TOKYO—Bridgestone Corp. reported a 19 percent drop in operating profit for fiscal 2019, to $3 billion, on 3.4 percent lower sales of $32.4 billion.
Bridgestone attributed the earnings decline to a number of factors, including lower volumes, increased depreciation, accounting reclassification and foreign currency exchange losses.
Net income was up slightly (0.3 percent) to $2.69 billion.
For fiscal 2020, Bridgestone is forecasting a rebound in earnings of 5 percent or better, based on a rebound in manufacturing activity (higher volumes), a better price/mix component and reduced raw materials expenses.
The double-digit earnings decline lowered the operating margin nearly two full points to 9.2 percent.
Net sales in the tire segment fell 3.2 percent to $27.2 billion, while operating profit dropped 17.3 percent to $3 billion.
Overall, unit sales fell roughly 4 percent worldwide for both the consumer and commercial sectors, Bridgestone said.
In North America, replacement and OE consumer tire unit sales were off 2 percent and 10 percent, respectively, while replacement truck/bus tire sales fell 9 percent. OE truck/bus tire sales were unchanged versus 2018.
On a consolidated basis (tire and non-tire business units combined), Bridgestone's revenue in the Americas fell 3.1 percent last year to $15.7 billion. Operating income for the region was off 13.2 percent to $1.42 billion, reducing the operating margin a point to 9.1 percent.

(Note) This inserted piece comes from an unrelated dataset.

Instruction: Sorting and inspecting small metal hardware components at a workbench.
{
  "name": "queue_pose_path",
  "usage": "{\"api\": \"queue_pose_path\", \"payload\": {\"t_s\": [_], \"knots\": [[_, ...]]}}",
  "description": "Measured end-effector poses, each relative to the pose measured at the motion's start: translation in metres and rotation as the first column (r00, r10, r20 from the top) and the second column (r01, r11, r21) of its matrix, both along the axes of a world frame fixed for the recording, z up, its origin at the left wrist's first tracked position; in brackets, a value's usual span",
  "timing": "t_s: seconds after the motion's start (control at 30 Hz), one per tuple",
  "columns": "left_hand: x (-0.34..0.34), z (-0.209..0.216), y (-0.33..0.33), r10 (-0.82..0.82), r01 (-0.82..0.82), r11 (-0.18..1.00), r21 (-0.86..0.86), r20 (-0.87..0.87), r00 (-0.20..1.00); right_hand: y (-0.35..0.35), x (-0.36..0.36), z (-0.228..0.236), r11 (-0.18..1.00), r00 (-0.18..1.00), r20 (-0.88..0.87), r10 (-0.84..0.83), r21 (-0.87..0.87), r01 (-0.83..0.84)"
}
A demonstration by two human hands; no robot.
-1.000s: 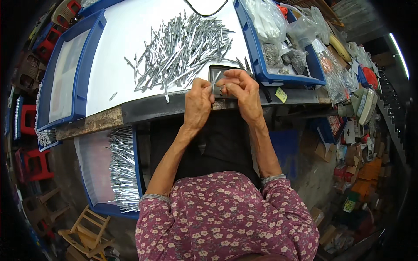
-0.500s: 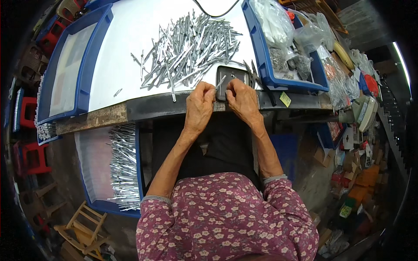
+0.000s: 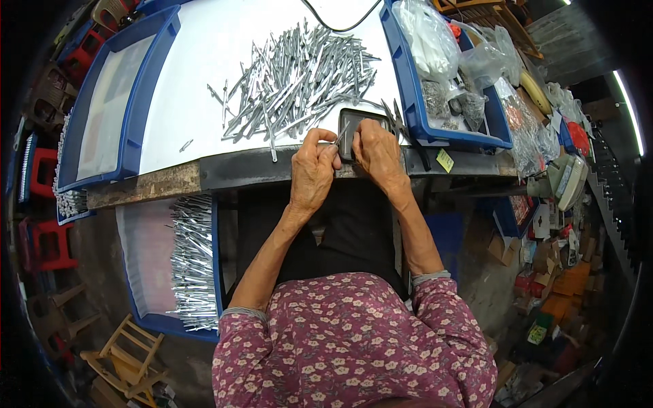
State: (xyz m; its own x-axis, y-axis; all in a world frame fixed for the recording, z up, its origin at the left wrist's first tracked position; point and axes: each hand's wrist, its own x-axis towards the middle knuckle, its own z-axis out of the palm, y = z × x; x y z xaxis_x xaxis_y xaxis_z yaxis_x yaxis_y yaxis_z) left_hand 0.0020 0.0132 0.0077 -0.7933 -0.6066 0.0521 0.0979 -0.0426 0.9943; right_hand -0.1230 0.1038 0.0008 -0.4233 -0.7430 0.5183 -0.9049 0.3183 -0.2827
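My left hand point(image 3: 313, 171) pinches a thin silver metal rod point(image 3: 342, 133) at the table's near edge. My right hand point(image 3: 378, 158) touches the same rod, fingers curled over a small dark tray point(image 3: 354, 117) that lies just beyond both hands. A large heap of the same silver rods point(image 3: 299, 81) is spread on the white tabletop point(image 3: 197, 102) behind the hands. Both hands are close together, almost touching.
A blue bin point(image 3: 415, 102) with plastic bags and small parts stands at the right. A flat blue tray point(image 3: 102, 102) lies at the left. Below the table a blue crate point(image 3: 187, 262) holds rows of finished rods. Red stools and a wooden stool stand on the floor left.
The view has shifted a little. My hands stay at the dark tray; the fingers have worked on the rod, which now points up and right between them.
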Motion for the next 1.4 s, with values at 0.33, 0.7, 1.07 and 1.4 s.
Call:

Bridgestone is forecasting unit sales growth of roughly 5 percent this year for both consumer and commercial tires on a global basis. That holds for the North American replacement markets for both categories, Bridgestone's figures show. On the OE side, sales should fall 6 percent to 10 percent to consumer vehicle producers and 16 percent to 20 percent to commercial vehicle makers.